Thursday, December 25, 2008

Entering the Petabyte Age

Imagine a world 100% digitized, interconnected, gathering information and content via devices and sensors of all kinds (small to micro to nano to dust) shown via dashboards of all kinds on smartphones, PCs, tablets, readers, watches, and TVs. Well, that world is upon us. And the real challenge will be the amount of data that it will generate and how to make relevant decision making information from it all.

We measure data space (storage) in bytes. A kilobyte, is 1,000 bytes. A megabyte is 1,000,000 bytes. A gigabyte is a 1,000,000,000 bytes. A terabyte is 1,000,000,000,000 bytes. And a petabyte is 1,000,000,000,000,000 bytes.

A petabyte is 2 to the 50th power, or 1,125,899,906,842,624 bytes. However, petabytes are often estimated as 10 to the 15th power, or 1,000,000,000,000,000 bytes. To avoid ambiguity, the exact calculation is often referred to as a pebibyte instead of a petabyte, though both definitions are commonly accepted. A petabyte is 1,024 terabytes and precedes the exabyte unit of measurement.

So how do you get a feeling for what a terabyte or petabyte holds? Let's try a few examples:

1 terabyte goes for less than $200 and can hold some 300,000 songs.

20 terabytes - number of photos uploaded to Facebook each month.

200 terabytes - all the data in the U.S. Library of Congress.

500 terabytes - all the videos in Youtube.

1,000 terabytes or 1 petabyte - data processed by Google's servers every 2 hours.

60,000 terabytes or 60 petabytes - one year of 5 minute interval data reads from all the meters in the U.S.

10 million terabytes or 10,000 petabytes - one year of one minute interval data reads from all the electric appliances/devices connected to the U.S grids.
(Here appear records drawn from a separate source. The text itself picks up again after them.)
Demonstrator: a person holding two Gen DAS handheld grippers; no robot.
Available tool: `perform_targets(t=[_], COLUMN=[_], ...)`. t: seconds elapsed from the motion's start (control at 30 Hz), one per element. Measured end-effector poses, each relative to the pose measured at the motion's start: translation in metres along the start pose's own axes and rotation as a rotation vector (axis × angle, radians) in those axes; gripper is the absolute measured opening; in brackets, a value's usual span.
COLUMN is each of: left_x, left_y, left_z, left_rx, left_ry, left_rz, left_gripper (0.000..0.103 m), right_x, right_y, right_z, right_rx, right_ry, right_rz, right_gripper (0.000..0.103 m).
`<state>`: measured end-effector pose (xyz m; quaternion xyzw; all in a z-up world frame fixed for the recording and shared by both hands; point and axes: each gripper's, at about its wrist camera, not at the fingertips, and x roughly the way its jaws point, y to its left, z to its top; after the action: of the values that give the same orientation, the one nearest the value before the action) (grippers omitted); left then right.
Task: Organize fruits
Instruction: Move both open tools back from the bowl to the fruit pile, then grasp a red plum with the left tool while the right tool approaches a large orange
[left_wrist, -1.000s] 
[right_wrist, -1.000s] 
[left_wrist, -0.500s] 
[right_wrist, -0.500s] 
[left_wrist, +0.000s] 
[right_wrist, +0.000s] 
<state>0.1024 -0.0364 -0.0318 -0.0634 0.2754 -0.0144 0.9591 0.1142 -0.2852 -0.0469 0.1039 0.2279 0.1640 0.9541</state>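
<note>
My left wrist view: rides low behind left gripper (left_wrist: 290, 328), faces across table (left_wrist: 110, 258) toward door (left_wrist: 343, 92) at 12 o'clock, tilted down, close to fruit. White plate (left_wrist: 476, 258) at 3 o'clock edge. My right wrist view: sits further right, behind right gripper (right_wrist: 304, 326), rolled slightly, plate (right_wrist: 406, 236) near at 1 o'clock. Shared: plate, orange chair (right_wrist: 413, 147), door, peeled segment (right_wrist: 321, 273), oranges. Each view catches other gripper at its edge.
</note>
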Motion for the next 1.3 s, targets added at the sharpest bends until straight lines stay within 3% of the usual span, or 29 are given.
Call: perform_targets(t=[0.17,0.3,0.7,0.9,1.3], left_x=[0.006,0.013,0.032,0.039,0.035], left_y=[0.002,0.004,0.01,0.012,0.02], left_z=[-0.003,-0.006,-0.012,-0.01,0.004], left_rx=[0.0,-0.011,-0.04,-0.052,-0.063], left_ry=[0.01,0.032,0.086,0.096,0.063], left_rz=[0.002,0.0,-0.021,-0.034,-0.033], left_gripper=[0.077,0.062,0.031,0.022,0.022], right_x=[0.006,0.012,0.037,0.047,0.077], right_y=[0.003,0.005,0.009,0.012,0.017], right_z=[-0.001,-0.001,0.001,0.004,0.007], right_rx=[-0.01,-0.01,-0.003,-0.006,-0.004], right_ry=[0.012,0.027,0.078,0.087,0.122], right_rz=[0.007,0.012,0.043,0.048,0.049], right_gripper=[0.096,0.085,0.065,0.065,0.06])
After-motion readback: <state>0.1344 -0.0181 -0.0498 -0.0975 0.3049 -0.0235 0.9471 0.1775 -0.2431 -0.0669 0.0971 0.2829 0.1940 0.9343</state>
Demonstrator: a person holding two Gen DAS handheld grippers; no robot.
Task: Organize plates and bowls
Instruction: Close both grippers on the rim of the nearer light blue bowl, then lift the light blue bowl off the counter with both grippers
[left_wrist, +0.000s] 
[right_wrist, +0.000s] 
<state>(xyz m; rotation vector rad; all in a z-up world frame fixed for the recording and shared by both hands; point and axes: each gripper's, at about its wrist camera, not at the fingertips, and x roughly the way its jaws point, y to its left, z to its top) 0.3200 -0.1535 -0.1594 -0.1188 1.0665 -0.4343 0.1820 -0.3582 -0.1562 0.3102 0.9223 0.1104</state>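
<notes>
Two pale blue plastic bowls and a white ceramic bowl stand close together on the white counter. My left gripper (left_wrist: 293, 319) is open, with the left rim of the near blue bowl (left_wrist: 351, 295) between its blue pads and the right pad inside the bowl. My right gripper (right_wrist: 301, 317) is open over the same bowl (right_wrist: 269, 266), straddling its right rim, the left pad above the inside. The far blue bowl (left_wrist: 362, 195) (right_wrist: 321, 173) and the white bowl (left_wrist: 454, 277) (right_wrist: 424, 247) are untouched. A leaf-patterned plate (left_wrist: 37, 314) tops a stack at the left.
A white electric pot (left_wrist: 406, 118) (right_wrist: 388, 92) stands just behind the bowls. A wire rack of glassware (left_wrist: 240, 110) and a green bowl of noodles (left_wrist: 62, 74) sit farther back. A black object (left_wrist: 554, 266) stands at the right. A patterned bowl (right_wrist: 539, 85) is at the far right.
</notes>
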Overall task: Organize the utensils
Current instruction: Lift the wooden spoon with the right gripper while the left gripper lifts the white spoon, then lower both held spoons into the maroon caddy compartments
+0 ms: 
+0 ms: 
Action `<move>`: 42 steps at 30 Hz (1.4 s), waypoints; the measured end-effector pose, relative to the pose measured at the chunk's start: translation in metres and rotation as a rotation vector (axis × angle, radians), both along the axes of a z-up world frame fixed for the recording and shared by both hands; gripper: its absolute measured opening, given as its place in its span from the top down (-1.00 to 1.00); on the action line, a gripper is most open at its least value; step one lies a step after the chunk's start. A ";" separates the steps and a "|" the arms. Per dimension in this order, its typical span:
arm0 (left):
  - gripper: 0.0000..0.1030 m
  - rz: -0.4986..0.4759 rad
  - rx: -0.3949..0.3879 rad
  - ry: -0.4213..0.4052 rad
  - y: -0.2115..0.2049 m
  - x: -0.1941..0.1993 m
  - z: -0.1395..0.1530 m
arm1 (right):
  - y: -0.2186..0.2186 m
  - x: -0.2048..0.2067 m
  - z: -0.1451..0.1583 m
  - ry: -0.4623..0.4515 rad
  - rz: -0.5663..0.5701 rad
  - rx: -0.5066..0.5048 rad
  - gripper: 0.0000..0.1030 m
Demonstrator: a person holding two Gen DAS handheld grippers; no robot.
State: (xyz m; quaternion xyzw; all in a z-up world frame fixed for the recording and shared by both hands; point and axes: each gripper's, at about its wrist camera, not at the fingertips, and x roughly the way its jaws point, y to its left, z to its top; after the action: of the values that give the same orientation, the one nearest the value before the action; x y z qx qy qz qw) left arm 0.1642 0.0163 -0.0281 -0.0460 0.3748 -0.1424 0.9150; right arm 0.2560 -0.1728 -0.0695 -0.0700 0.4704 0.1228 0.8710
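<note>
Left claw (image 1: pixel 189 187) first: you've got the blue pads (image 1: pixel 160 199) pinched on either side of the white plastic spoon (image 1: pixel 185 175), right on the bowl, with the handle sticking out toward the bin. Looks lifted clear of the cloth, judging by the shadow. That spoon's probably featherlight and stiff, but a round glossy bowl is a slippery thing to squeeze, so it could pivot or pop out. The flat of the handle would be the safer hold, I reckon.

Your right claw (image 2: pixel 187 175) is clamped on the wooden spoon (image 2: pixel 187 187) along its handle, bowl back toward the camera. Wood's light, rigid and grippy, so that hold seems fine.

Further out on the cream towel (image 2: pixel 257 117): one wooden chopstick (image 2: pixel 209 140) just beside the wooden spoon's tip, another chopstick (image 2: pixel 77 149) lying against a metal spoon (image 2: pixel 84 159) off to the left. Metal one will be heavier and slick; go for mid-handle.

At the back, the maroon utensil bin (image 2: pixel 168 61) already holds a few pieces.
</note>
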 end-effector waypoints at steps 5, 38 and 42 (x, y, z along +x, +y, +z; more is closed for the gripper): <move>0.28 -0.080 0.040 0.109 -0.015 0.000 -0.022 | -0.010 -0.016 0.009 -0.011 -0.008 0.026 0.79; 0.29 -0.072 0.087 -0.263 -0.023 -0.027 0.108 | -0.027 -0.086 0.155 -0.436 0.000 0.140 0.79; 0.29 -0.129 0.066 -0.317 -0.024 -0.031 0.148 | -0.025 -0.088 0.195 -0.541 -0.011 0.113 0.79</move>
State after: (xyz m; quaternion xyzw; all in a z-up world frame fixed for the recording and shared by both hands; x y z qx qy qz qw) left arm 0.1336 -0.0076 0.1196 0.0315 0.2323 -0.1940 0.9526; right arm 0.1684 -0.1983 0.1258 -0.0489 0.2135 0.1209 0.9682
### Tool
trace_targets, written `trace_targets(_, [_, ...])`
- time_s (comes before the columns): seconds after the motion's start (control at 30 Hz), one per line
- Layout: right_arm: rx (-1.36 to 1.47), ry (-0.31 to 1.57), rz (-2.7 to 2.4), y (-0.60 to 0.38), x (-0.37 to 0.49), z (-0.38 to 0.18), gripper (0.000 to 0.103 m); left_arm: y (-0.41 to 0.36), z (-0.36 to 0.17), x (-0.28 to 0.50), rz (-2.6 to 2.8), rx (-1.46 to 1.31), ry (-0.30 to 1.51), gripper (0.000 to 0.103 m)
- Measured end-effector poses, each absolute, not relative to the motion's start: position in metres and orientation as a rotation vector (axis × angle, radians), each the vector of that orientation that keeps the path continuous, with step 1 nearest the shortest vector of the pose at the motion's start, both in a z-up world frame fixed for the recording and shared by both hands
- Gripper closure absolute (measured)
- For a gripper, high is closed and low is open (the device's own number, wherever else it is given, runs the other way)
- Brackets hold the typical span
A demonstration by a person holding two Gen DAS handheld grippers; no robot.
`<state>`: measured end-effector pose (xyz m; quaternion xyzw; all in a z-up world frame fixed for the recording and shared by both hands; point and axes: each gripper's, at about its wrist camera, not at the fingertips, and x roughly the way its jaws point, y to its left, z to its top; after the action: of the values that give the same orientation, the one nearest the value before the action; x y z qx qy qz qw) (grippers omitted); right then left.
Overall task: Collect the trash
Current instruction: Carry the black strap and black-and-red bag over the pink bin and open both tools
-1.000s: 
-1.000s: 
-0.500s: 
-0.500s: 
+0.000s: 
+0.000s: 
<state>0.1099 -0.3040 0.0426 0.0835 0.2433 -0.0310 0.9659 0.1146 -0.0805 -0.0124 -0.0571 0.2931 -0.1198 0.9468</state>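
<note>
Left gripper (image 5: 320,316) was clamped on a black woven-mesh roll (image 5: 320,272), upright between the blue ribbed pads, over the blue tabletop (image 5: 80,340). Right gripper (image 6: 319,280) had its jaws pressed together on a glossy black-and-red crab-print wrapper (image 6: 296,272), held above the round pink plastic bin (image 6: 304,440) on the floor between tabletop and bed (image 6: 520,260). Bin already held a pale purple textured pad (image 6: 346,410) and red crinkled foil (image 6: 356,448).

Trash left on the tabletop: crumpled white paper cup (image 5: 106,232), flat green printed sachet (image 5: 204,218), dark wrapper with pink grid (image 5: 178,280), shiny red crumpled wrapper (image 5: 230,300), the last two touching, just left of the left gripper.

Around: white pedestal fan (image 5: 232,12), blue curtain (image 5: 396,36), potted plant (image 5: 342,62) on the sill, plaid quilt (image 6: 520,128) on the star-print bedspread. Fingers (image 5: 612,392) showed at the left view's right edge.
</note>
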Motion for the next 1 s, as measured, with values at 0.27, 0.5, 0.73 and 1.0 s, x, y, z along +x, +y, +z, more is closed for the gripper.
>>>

Computers made possible the digitalization of information sixty years ago. The Internet made that information reachable twenty years ago. Search engine crawlers made it all a single database ten years ago. And now new semantic search products are about to turn all that data into incredibly valuable information to many. Rules engines, correlation engines, predictive engines, autonomic engines all redefining how data becomes information.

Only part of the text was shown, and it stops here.